* [TASK]:
Wherever the line with "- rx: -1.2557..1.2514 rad" sits in the listing below, transcribe from it up to and including the line with "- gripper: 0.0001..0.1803", exactly, and leave the remaining lines out.

* [TASK INPUTS]:
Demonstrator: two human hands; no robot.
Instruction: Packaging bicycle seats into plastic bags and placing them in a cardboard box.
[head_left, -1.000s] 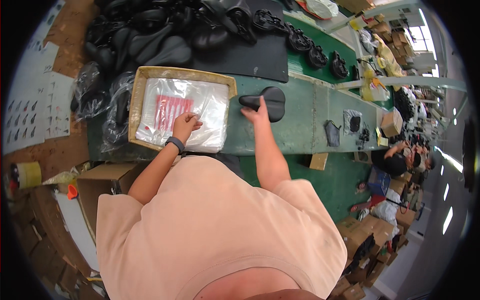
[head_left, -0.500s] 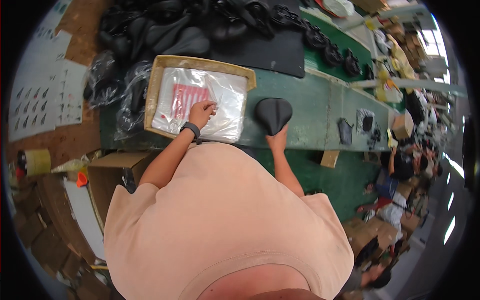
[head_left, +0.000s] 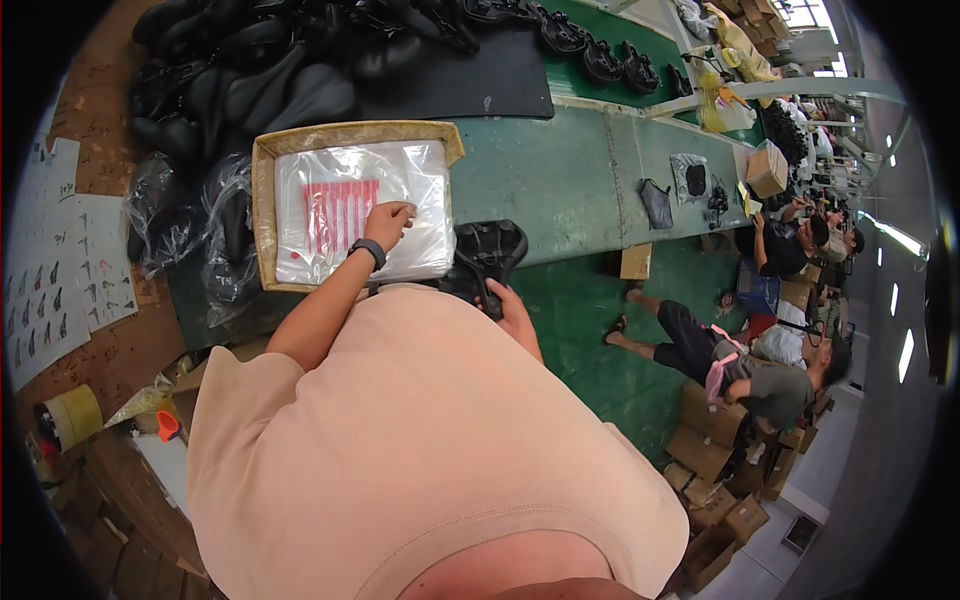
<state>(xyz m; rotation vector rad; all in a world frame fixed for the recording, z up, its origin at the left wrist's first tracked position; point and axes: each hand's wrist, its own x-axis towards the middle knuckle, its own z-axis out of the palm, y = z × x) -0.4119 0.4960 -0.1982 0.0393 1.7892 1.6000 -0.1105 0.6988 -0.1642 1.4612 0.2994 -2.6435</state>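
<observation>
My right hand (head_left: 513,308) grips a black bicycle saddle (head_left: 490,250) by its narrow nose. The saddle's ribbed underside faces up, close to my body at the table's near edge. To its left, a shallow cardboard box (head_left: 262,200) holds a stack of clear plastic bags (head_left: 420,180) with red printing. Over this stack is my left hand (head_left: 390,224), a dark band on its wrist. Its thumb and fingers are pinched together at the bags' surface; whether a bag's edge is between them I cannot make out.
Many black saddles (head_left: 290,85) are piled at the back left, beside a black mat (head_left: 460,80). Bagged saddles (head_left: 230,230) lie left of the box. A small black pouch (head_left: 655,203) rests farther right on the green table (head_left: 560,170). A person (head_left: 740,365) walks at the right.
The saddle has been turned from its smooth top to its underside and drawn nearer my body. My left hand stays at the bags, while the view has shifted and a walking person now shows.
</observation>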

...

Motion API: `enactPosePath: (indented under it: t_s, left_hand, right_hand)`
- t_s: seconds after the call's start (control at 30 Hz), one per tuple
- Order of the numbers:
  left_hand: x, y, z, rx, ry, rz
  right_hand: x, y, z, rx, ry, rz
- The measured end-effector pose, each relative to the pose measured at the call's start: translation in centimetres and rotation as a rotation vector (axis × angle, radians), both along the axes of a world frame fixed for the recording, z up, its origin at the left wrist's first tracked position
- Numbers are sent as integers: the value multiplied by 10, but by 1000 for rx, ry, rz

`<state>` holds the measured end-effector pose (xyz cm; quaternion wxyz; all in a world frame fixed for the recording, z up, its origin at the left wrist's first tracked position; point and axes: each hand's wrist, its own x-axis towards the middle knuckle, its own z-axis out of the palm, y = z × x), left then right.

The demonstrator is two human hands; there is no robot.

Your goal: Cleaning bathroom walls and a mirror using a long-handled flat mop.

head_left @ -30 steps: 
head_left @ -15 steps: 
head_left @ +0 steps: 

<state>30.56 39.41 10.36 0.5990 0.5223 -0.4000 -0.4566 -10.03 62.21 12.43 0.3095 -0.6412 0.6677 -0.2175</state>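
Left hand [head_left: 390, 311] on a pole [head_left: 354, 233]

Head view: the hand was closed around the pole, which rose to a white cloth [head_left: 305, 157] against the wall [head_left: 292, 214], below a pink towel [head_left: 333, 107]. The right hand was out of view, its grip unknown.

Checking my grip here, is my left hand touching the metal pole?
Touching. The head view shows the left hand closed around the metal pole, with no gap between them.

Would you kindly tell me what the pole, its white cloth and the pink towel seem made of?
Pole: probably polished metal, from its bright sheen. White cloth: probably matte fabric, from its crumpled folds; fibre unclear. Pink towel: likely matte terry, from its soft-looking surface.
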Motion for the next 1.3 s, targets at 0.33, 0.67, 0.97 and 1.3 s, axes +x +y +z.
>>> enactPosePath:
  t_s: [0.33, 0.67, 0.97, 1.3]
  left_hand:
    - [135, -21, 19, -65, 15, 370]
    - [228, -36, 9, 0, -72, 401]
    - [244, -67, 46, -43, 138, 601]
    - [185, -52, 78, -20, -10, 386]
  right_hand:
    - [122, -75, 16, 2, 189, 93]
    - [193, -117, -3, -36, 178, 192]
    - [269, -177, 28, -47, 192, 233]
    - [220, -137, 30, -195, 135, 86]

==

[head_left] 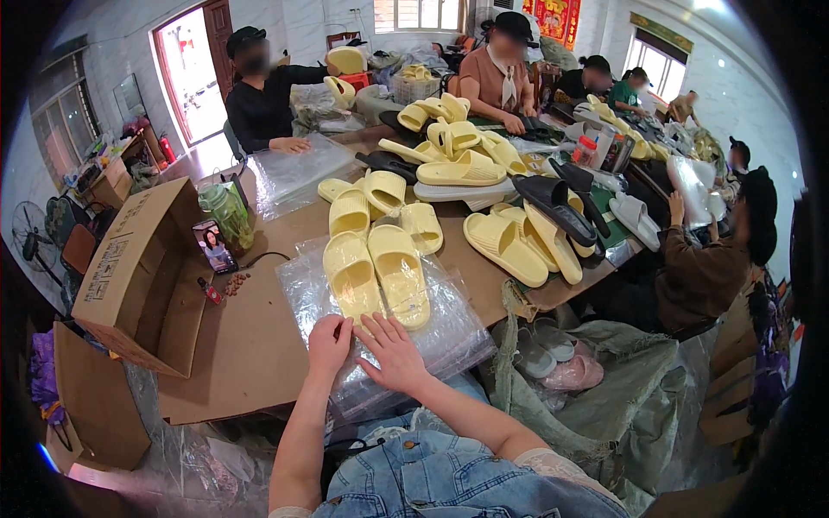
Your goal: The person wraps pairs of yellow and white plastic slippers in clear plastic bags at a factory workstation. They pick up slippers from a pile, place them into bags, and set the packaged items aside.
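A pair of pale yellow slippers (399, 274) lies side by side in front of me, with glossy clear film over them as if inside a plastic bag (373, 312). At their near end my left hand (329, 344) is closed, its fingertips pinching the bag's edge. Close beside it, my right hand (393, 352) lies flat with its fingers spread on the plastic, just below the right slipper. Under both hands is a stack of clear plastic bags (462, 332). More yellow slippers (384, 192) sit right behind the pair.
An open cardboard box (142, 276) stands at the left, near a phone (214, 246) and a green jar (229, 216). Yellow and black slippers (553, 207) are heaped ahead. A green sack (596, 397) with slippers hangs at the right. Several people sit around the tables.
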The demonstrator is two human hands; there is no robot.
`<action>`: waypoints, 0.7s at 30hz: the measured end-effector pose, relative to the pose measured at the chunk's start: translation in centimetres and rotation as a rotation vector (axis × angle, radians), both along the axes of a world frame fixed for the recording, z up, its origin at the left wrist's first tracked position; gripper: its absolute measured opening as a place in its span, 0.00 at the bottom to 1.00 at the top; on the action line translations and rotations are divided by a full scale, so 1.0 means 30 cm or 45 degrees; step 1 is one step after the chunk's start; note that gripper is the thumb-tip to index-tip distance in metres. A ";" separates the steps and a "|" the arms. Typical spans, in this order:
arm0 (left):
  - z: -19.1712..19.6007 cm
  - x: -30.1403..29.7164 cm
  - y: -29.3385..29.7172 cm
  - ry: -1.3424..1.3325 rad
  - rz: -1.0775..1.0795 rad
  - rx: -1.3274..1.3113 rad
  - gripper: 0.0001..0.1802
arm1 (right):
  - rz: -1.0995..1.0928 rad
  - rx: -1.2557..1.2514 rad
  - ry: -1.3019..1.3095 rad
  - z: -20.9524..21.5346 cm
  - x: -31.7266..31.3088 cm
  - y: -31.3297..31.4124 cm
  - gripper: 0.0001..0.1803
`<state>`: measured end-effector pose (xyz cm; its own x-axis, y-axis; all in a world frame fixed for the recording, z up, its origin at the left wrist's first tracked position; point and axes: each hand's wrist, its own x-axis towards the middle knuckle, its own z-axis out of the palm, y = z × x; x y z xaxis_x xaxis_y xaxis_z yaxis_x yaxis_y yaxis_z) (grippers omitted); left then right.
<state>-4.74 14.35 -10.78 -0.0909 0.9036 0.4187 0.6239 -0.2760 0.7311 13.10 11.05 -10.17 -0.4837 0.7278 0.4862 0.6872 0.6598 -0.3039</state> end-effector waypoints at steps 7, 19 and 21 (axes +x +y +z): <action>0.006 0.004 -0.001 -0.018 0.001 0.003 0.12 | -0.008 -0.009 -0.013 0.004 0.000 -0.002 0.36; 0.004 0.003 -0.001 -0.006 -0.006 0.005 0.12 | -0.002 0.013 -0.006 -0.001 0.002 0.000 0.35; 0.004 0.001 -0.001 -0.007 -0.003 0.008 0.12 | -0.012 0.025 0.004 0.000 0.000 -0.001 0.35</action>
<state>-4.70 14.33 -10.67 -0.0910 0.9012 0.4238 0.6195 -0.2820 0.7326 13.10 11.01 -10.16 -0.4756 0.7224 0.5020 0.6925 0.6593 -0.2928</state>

* [SOLUTION TO THIS EXERCISE]:
  - rx: -1.2557..1.2514 rad
  - ry: -1.3019..1.3095 rad
  - z: -20.9524..21.5346 cm
  - x: -31.7266..31.3088 cm
  - y: -31.3297..31.4124 cm
  - gripper: 0.0001..0.1803

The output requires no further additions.